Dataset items
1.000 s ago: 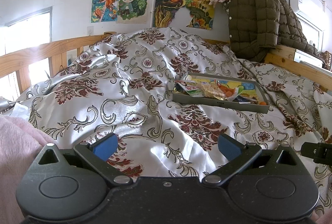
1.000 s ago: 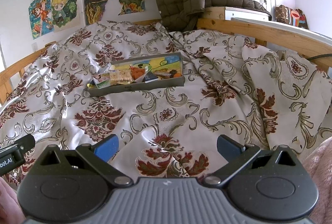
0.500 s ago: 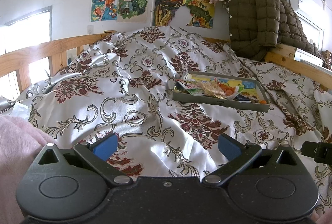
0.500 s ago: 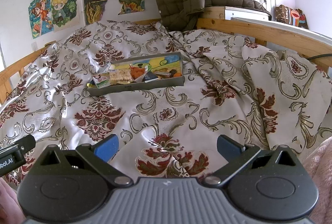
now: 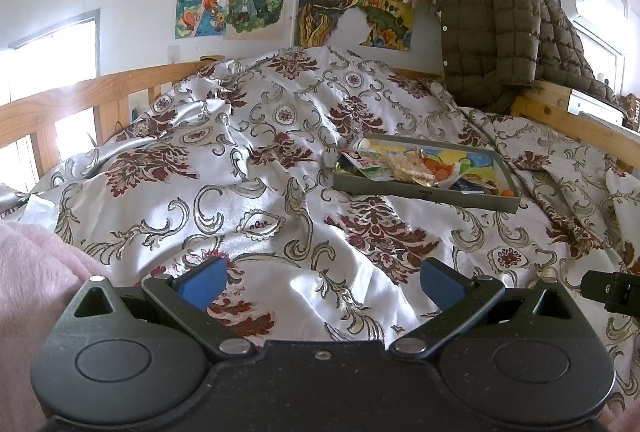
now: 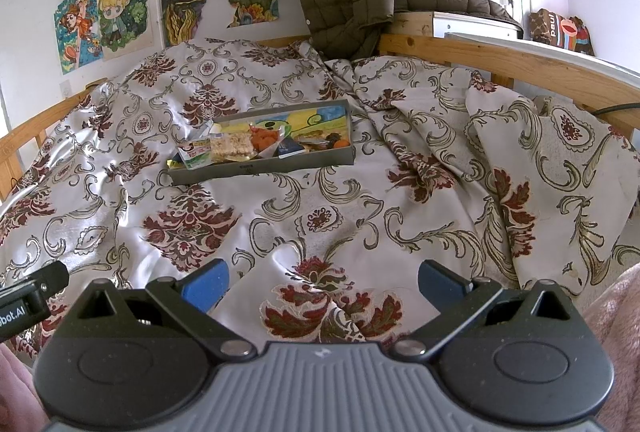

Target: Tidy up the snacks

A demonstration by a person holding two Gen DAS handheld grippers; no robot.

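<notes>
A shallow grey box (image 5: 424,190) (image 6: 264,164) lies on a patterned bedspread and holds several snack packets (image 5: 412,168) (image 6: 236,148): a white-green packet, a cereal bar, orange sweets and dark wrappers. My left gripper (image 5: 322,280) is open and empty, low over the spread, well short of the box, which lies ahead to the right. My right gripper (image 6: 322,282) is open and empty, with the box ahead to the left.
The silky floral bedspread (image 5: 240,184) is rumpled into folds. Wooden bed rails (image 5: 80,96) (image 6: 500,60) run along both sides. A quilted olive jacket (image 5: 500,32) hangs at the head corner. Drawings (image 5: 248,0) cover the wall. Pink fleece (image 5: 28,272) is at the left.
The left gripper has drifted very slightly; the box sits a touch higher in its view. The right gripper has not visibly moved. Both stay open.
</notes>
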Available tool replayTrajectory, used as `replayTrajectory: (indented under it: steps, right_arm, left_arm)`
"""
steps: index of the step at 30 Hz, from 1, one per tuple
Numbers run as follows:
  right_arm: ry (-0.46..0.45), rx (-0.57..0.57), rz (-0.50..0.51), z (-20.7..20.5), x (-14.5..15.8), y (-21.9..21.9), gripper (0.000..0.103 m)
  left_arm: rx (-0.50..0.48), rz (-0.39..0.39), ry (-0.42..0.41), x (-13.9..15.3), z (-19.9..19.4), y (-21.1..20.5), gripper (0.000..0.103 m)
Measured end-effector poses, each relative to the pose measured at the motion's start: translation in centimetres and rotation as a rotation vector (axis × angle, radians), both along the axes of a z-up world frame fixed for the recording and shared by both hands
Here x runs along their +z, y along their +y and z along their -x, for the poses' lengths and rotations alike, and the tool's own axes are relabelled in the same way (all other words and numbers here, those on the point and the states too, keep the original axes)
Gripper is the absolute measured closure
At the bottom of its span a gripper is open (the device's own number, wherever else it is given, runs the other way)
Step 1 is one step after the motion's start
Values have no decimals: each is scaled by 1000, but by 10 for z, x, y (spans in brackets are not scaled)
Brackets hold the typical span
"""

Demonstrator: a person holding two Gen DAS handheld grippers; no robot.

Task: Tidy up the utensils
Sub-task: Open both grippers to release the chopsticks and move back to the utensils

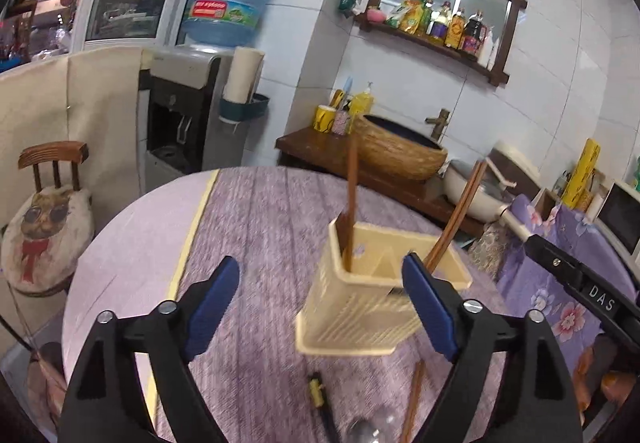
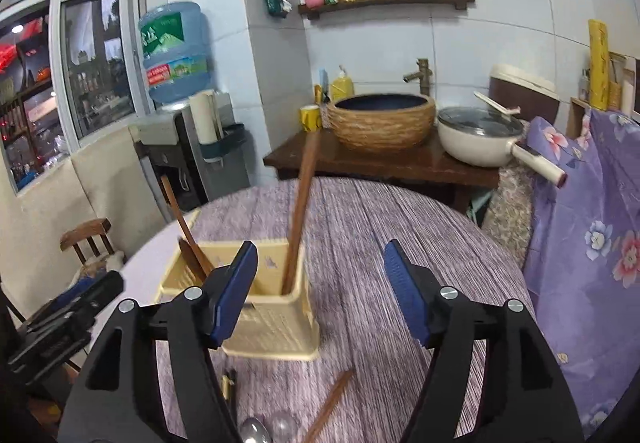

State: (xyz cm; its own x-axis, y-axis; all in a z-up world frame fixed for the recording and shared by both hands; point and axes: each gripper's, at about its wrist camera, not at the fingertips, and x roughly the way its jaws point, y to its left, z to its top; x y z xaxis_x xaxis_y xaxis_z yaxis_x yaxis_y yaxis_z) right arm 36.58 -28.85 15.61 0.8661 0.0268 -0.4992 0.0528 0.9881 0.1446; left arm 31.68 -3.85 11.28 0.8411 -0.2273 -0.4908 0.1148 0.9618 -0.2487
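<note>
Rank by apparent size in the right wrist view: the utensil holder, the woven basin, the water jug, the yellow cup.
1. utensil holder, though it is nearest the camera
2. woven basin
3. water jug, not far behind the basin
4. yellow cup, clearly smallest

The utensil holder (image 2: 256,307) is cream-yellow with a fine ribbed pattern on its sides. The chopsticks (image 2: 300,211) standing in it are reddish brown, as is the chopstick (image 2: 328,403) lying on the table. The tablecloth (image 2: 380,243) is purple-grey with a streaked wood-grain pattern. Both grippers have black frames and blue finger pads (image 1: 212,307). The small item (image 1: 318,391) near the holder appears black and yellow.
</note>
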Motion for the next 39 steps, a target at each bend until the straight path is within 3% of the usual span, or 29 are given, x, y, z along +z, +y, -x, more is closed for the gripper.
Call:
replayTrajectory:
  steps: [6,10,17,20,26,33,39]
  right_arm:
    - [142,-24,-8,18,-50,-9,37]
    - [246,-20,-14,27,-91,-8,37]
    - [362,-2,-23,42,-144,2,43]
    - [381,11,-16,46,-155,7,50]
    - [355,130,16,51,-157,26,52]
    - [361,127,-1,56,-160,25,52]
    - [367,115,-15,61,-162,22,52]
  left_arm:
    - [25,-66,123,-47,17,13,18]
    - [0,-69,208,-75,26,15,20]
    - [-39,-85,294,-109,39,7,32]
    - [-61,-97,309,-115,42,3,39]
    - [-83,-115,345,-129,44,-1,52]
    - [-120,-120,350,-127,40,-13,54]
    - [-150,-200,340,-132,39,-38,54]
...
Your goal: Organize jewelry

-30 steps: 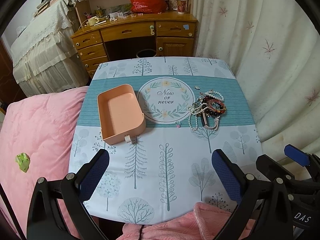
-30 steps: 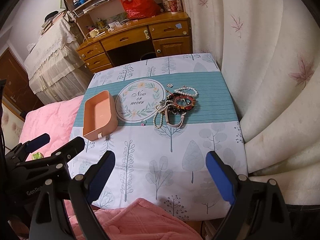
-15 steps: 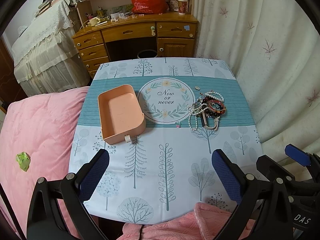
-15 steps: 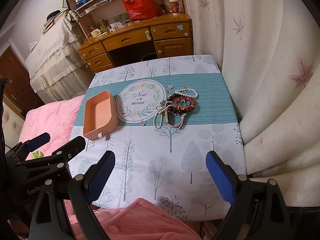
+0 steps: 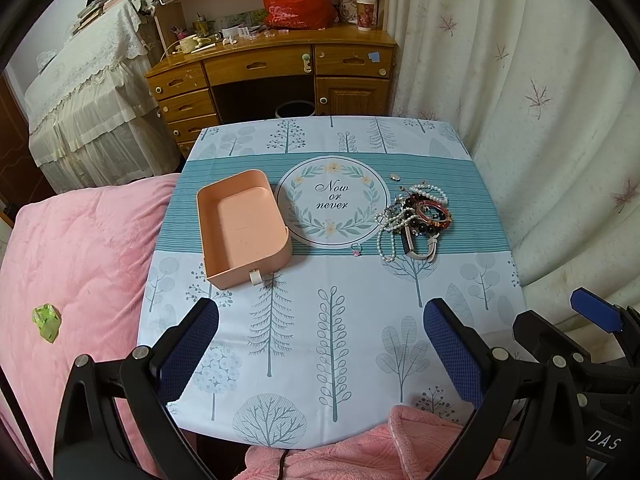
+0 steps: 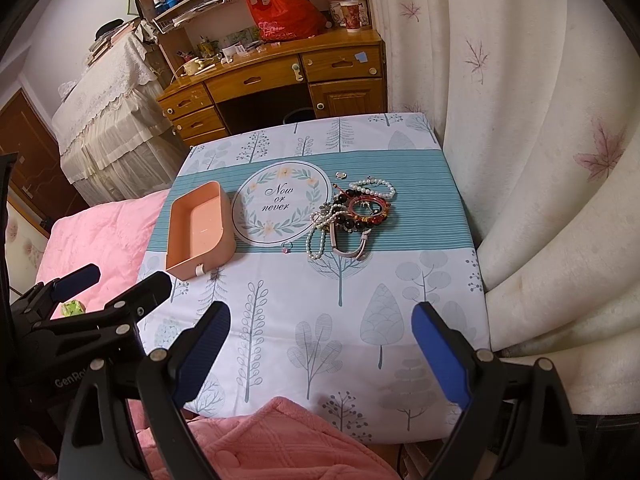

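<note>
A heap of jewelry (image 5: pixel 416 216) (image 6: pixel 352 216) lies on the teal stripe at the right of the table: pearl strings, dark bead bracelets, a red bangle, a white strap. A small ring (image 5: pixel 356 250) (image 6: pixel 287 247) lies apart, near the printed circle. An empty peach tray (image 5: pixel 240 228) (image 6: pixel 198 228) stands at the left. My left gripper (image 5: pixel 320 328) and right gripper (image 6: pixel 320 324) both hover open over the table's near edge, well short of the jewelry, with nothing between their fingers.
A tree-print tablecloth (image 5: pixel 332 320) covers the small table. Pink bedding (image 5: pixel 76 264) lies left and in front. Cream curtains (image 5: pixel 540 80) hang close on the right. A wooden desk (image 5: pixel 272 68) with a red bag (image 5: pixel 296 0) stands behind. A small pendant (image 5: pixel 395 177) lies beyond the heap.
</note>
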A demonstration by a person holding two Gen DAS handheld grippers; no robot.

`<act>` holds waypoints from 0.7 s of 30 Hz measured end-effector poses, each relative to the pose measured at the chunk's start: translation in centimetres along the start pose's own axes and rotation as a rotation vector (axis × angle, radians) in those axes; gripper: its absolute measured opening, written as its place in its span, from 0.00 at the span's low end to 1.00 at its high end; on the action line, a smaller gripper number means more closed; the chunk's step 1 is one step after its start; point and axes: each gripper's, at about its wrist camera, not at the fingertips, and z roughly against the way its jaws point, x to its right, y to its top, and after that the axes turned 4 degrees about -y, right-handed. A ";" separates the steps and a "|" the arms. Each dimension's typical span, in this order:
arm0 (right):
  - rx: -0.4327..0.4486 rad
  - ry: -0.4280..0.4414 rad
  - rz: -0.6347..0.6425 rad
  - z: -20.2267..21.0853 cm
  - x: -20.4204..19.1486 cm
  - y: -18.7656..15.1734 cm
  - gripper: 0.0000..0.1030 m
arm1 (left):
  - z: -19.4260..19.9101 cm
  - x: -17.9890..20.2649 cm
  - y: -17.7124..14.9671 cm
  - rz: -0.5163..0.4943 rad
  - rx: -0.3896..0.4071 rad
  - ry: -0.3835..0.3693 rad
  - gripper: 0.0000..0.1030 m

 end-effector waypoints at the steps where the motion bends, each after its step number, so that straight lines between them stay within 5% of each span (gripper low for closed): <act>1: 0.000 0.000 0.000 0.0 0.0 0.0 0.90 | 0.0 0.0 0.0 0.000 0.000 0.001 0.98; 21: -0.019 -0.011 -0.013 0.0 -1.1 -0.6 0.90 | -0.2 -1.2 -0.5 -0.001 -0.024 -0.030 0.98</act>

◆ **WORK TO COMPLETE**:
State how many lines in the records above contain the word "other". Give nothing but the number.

◆ **WRITTEN REPLY**:
2